**Exercise instructions:** The result should be an exact copy of only the lines from the one with "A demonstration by" through the last line of the data below, with pictures omitted.

**Records supplied:**
• • • • • • •

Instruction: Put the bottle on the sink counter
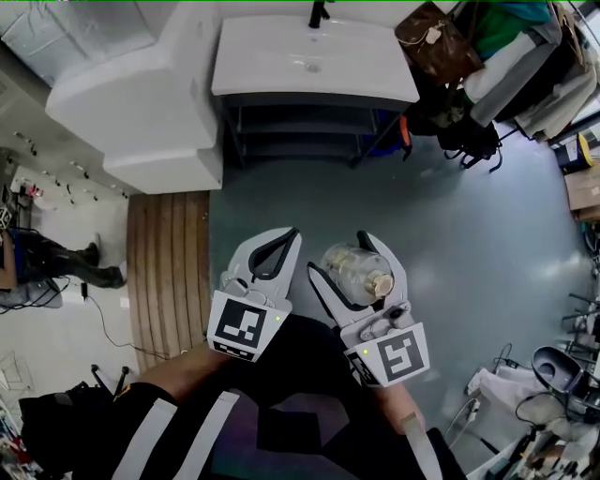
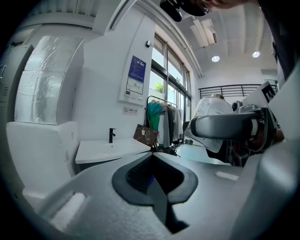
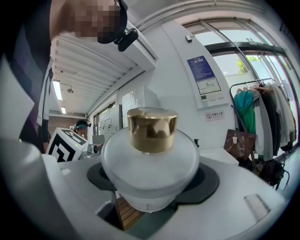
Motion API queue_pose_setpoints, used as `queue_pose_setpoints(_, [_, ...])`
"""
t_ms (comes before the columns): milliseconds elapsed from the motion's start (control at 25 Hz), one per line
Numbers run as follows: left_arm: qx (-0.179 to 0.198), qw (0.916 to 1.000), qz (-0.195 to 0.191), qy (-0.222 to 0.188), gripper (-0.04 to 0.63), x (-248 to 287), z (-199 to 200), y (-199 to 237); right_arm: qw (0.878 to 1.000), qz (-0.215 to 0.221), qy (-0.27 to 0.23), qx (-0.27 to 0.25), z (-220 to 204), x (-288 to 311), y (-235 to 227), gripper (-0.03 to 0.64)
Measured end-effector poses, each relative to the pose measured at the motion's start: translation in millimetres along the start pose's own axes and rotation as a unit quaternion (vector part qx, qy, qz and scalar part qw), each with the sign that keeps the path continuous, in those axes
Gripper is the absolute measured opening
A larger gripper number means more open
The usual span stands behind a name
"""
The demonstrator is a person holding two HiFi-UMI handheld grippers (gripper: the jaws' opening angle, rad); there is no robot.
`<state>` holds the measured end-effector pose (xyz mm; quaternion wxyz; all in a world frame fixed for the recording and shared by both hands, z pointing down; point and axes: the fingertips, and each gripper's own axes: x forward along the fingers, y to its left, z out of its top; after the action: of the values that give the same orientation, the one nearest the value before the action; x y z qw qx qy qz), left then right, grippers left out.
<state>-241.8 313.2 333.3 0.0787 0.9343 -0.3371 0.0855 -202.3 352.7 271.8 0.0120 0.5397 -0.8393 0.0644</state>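
A round frosted bottle (image 1: 354, 274) with a gold cap (image 1: 382, 283) lies between the jaws of my right gripper (image 1: 341, 256), which is shut on it above the grey floor. In the right gripper view the bottle (image 3: 150, 176) fills the middle, with its cap (image 3: 152, 130) pointing up. My left gripper (image 1: 284, 242) hangs just left of it, shut and empty; its dark pads (image 2: 140, 176) meet in the left gripper view. The white sink counter (image 1: 281, 66) with a black faucet (image 1: 319, 14) stands well ahead, and it also shows as the counter (image 2: 101, 152) in the left gripper view.
A large white block unit (image 1: 141, 103) stands left of the sink, with a wooden slat mat (image 1: 169, 272) below it. A brown handbag (image 1: 436, 42) and hanging clothes (image 1: 525, 56) crowd the sink's right side. Cables and gear lie at the far left and lower right.
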Motion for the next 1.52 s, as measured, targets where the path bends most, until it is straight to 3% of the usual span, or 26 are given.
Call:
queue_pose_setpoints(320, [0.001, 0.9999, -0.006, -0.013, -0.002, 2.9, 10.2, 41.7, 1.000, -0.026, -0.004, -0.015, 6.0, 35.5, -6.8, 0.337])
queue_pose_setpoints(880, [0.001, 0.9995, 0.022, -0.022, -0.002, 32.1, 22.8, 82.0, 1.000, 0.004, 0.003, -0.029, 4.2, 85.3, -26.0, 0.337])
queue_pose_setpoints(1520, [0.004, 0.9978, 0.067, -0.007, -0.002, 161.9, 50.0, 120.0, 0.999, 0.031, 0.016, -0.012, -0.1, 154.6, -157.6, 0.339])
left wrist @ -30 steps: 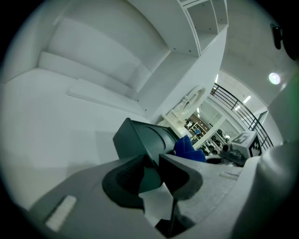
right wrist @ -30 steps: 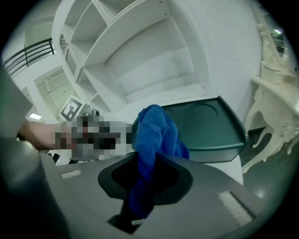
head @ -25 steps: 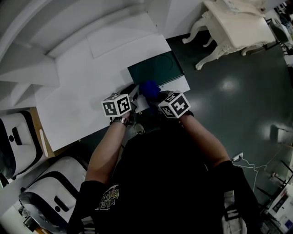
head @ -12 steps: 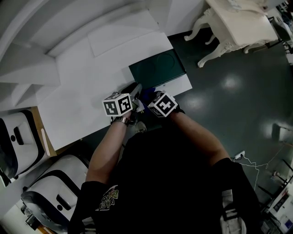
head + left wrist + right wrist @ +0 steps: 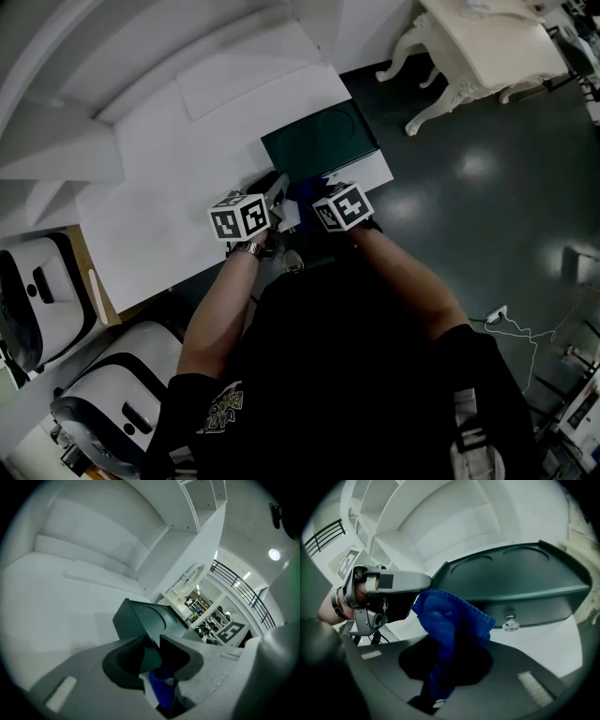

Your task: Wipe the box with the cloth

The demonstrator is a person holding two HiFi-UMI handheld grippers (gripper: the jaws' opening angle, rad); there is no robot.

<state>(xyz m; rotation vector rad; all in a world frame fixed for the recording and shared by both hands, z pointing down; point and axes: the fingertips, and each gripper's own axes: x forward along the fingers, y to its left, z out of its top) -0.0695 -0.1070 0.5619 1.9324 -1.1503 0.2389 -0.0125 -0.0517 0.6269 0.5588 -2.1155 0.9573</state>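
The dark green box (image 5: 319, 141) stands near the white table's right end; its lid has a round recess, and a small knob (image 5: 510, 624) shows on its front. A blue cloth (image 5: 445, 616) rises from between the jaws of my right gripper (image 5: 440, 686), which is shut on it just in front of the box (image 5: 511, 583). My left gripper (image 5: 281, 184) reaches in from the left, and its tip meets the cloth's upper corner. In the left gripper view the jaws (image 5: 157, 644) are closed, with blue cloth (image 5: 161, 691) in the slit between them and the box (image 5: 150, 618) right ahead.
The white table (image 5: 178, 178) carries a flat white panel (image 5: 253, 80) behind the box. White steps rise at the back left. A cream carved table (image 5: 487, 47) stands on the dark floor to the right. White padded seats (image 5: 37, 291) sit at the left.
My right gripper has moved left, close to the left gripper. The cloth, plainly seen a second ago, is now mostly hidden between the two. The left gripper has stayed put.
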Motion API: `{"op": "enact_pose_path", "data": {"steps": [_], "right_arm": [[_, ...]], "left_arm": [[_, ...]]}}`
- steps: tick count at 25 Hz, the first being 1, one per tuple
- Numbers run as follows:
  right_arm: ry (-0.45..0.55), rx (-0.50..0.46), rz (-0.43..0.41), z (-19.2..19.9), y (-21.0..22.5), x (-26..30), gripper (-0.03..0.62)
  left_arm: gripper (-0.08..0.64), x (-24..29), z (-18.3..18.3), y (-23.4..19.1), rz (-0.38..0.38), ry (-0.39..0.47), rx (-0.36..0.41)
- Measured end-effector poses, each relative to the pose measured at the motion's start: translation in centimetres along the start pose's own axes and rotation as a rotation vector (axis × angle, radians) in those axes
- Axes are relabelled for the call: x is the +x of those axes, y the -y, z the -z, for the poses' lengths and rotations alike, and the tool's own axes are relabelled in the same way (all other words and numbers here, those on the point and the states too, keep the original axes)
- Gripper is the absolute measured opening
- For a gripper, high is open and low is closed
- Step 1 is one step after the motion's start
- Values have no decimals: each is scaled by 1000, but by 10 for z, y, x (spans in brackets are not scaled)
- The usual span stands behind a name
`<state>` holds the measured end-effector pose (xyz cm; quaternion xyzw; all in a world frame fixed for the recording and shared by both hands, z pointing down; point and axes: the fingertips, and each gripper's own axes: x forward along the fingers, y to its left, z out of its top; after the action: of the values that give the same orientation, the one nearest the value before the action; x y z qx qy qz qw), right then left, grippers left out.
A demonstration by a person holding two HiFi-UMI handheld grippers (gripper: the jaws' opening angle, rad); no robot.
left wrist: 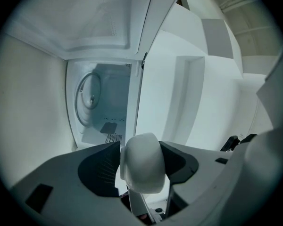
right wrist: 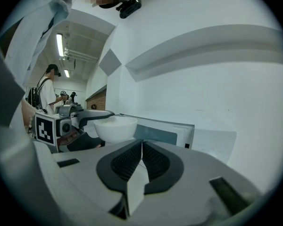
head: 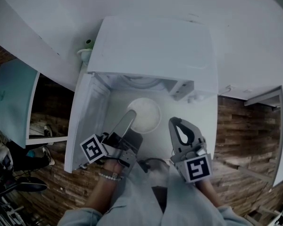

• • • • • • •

**Exercise answer:**
A demonstration by a person holding two HiFi-UMI handheld grippers (gripper: the jaws' opening angle, rad); no robot.
left wrist: 
right wrist: 
head: 

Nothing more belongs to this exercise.